> **Collection entries**
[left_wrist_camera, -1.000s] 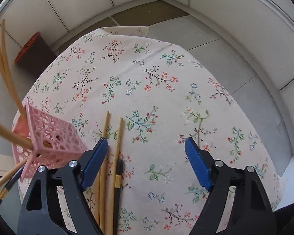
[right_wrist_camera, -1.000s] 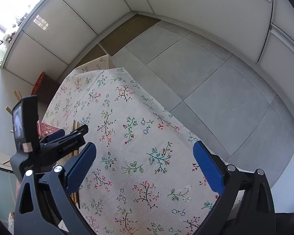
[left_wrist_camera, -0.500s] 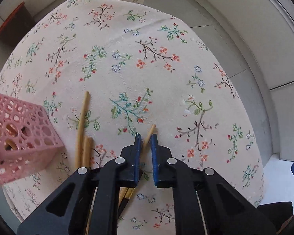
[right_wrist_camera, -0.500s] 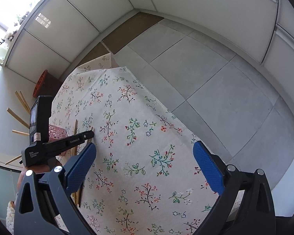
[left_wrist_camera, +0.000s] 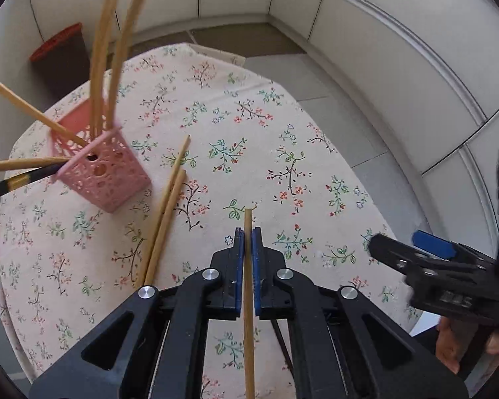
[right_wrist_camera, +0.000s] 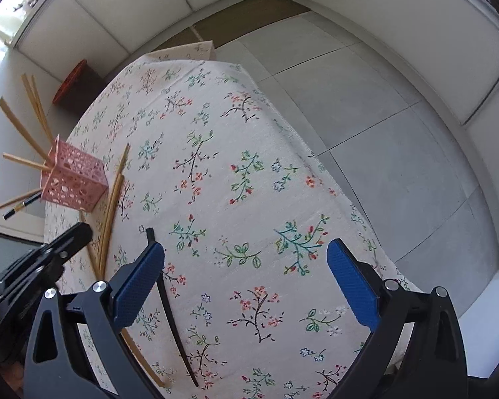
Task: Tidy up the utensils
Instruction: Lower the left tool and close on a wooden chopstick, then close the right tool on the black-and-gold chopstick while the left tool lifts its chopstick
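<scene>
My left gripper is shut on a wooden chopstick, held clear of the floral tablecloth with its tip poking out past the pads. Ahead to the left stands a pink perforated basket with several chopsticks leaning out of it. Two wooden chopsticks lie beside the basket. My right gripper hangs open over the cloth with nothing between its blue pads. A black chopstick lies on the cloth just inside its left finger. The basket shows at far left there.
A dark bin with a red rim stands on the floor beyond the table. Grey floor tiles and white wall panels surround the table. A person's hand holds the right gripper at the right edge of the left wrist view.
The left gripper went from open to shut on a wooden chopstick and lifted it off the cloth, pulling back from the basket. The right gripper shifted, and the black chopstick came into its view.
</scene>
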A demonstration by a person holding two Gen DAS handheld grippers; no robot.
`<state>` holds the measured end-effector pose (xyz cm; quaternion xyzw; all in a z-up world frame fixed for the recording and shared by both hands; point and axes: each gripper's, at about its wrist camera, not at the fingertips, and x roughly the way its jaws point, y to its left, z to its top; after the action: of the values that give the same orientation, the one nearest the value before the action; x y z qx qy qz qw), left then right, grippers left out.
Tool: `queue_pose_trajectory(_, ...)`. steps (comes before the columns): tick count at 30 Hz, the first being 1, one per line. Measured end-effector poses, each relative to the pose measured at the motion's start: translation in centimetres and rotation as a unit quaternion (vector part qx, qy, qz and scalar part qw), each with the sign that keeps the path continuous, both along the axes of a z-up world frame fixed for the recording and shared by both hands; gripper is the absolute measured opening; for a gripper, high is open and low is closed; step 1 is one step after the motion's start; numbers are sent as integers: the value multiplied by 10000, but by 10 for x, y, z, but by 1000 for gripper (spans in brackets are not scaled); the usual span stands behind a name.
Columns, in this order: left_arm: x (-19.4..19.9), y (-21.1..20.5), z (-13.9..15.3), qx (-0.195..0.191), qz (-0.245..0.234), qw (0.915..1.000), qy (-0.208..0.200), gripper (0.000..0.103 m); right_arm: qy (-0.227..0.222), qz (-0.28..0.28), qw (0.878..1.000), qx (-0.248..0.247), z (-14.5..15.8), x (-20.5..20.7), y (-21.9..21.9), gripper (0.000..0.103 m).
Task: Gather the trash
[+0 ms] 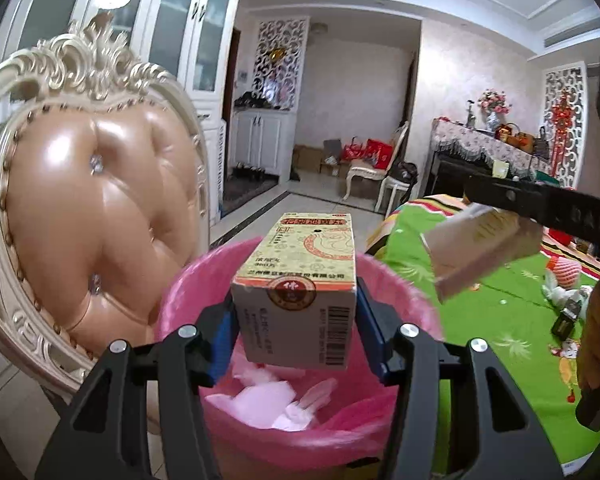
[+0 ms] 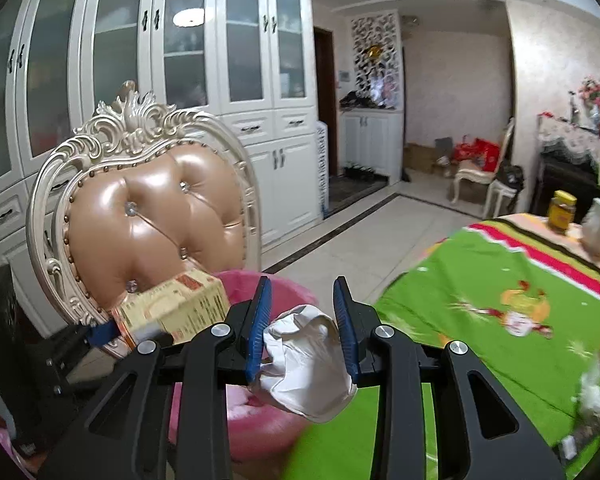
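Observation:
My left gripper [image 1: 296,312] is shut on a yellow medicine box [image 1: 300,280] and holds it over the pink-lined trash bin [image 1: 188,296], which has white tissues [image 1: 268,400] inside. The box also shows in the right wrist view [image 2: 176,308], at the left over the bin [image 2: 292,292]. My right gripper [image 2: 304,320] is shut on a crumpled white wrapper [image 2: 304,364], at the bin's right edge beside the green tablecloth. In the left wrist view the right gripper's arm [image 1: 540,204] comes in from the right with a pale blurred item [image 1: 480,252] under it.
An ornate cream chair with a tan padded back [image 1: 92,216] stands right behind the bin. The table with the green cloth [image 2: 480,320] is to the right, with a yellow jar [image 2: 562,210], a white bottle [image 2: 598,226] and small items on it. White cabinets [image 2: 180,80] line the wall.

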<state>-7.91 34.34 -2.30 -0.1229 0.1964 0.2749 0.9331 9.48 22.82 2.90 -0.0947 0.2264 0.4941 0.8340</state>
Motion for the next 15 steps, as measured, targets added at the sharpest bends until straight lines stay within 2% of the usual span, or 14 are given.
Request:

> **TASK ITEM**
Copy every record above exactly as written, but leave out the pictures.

> **SOLUTION FOR THIS TASK**
[left_wrist_camera, -1.000s] 
[right_wrist_camera, -1.000s] 
[left_wrist_camera, -0.500s] 
[right_wrist_camera, -0.500s] 
[left_wrist_camera, +0.000s] 
[right_wrist_camera, +0.000s] 
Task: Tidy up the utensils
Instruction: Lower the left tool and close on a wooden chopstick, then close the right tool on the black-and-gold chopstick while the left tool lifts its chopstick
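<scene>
My left gripper is shut on a wooden chopstick, held clear of the floral tablecloth with its tip poking out past the pads. Ahead to the left stands a pink perforated basket with several chopsticks leaning out of it. Two wooden chopsticks lie beside the basket. My right gripper hangs open over the cloth with nothing between its blue pads. A black chopstick lies on the cloth just inside its left finger. The basket shows at far left there.
A dark bin with a red rim stands on the floor beyond the table. Grey floor tiles and white wall panels surround the table. A person's hand holds the right gripper at the right edge of the left wrist view.
The left gripper went from open to shut on a wooden chopstick and lifted it off the cloth, pulling back from the basket. The right gripper shifted, and the black chopstick came into its view.
</scene>
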A demonstration by a person holding two Gen DAS handheld grippers; no robot.
`<state>` holds the measured end-effector pose (xyz cm; quaternion xyzw; all in a z-up world frame fixed for the recording and shared by both hands; point and axes: each gripper's, at about its wrist camera, not at the fingertips, and x roughly the way its jaws point, y to its left, z to its top; after the action: of the values that give the same orientation, the one nearest the value before the action; x y z qx qy qz qw), left then right, grippers left out.
Tool: `queue_pose_trajectory(_, ...)`. steps (comes before the columns): tick count at 30 Hz, the first being 1, one per line. Measured end-effector poses, each relative to the pose measured at the motion's start: translation in centimetres and rotation as a unit quaternion (vector part qx, qy, qz and scalar part qw), each with the sign that keeps the path continuous, both along the axes of a z-up world frame fixed for the recording and shared by both hands; gripper is the absolute measured opening; for a gripper, high is open and low is closed; step 1 is one step after the motion's start; numbers are sent as integers: the value multiplied by 10000, but by 10 for x, y, z, but by 1000 for gripper (spans in brackets are not scaled); the usual span stands behind a name.
Columns, in this order: left_arm: x (-19.4..19.9), y (-21.1..20.5), z (-13.9..15.3), qx (-0.195..0.191), qz (-0.245..0.234), qw (0.915..1.000), qy (-0.208..0.200), gripper (0.000..0.103 m); right_arm: qy (-0.227..0.222), qz (-0.28..0.28), qw (0.878..1.000), qx (-0.248..0.247), z (-14.5..15.8), x (-20.5..20.7), y (-21.9..21.9), gripper (0.000..0.103 m).
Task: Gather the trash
[+0 ms] 
[+0 ms] 
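Observation:
My left gripper [image 1: 296,312] is shut on a yellow medicine box [image 1: 300,280] and holds it over the pink-lined trash bin [image 1: 188,296], which has white tissues [image 1: 268,400] inside. The box also shows in the right wrist view [image 2: 176,308], at the left over the bin [image 2: 292,292]. My right gripper [image 2: 304,320] is shut on a crumpled white wrapper [image 2: 304,364], at the bin's right edge beside the green tablecloth. In the left wrist view the right gripper's arm [image 1: 540,204] comes in from the right with a pale blurred item [image 1: 480,252] under it.
An ornate cream chair with a tan padded back [image 1: 92,216] stands right behind the bin. The table with the green cloth [image 2: 480,320] is to the right, with a yellow jar [image 2: 562,210], a white bottle [image 2: 598,226] and small items on it. White cabinets [image 2: 180,80] line the wall.
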
<state>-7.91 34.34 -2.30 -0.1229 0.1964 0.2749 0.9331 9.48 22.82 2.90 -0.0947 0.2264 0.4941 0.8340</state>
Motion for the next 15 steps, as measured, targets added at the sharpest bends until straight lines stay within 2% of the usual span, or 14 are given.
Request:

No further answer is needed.